_What the task asks_: Retype the data exactly, leaving nothing out.

□ □ □ □ □

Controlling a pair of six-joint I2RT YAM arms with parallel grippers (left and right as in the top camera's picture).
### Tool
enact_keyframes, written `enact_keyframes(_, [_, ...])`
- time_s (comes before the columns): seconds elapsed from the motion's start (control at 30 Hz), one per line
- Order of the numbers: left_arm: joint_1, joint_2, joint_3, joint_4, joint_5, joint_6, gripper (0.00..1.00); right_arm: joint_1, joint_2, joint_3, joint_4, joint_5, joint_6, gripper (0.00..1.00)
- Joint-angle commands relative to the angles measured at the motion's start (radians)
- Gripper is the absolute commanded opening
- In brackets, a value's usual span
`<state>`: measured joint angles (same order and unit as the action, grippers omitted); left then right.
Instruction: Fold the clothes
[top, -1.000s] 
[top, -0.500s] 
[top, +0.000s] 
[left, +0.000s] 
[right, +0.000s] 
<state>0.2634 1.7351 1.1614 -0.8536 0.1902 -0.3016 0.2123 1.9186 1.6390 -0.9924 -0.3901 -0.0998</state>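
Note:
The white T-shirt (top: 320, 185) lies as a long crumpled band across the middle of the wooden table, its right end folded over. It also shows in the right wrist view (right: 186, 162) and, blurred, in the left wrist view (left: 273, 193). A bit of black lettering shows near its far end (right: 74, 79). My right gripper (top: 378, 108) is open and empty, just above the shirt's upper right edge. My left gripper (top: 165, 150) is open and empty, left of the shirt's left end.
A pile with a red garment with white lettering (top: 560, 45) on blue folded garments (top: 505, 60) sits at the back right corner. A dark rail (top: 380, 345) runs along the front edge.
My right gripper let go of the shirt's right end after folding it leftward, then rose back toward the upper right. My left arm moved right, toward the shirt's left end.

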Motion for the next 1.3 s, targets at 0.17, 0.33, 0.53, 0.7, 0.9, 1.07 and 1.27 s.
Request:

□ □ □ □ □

_Solved problem_:
Controlling a pair of six-joint I2RT YAM arms with parallel grippers (left and right as in the top camera's picture).
### Tool
enact_keyframes, written `enact_keyframes(_, [_, ...])`
- time_s (comes before the columns): seconds elapsed from the motion's start (control at 30 Hz), one per line
- Order of the numbers: left_arm: joint_1, joint_2, joint_3, joint_4, joint_5, joint_6, gripper (0.00..1.00); right_arm: joint_1, joint_2, joint_3, joint_4, joint_5, joint_6, gripper (0.00..1.00)
- Joint-angle commands relative to the angles measured at the motion's start (radians)
- Gripper is the absolute commanded opening
- In brackets, a value's usual span
`<state>`: measured joint angles (same order and unit as the action, grippers omitted); left then right.
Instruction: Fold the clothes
[top, -1.000s] 
[top, -0.500s] 
[top, +0.000s] 
[left, +0.000s] 
[right, +0.000s] 
<state>0.2634 1.7351 1.1614 -0.8536 0.1902 -0.3016 0.2123 1.9186 1.6390 -0.9924 -0.3901 -0.0998</state>
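Note:
The white T-shirt (top: 320, 185) lies as a long crumpled band across the middle of the wooden table, its right end folded over. It also shows in the right wrist view (right: 186, 162) and, blurred, in the left wrist view (left: 273, 193). A bit of black lettering shows near its far end (right: 74, 79). My right gripper (top: 378, 108) is open and empty, just above the shirt's upper right edge. My left gripper (top: 165, 150) is open and empty, left of the shirt's left end.
A pile with a red garment with white lettering (top: 560, 45) on blue folded garments (top: 505, 60) sits at the back right corner. A dark rail (top: 380, 345) runs along the front edge.
My right gripper let go of the shirt's right end after folding it leftward, then rose back toward the upper right. My left arm moved right, toward the shirt's left end.
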
Motion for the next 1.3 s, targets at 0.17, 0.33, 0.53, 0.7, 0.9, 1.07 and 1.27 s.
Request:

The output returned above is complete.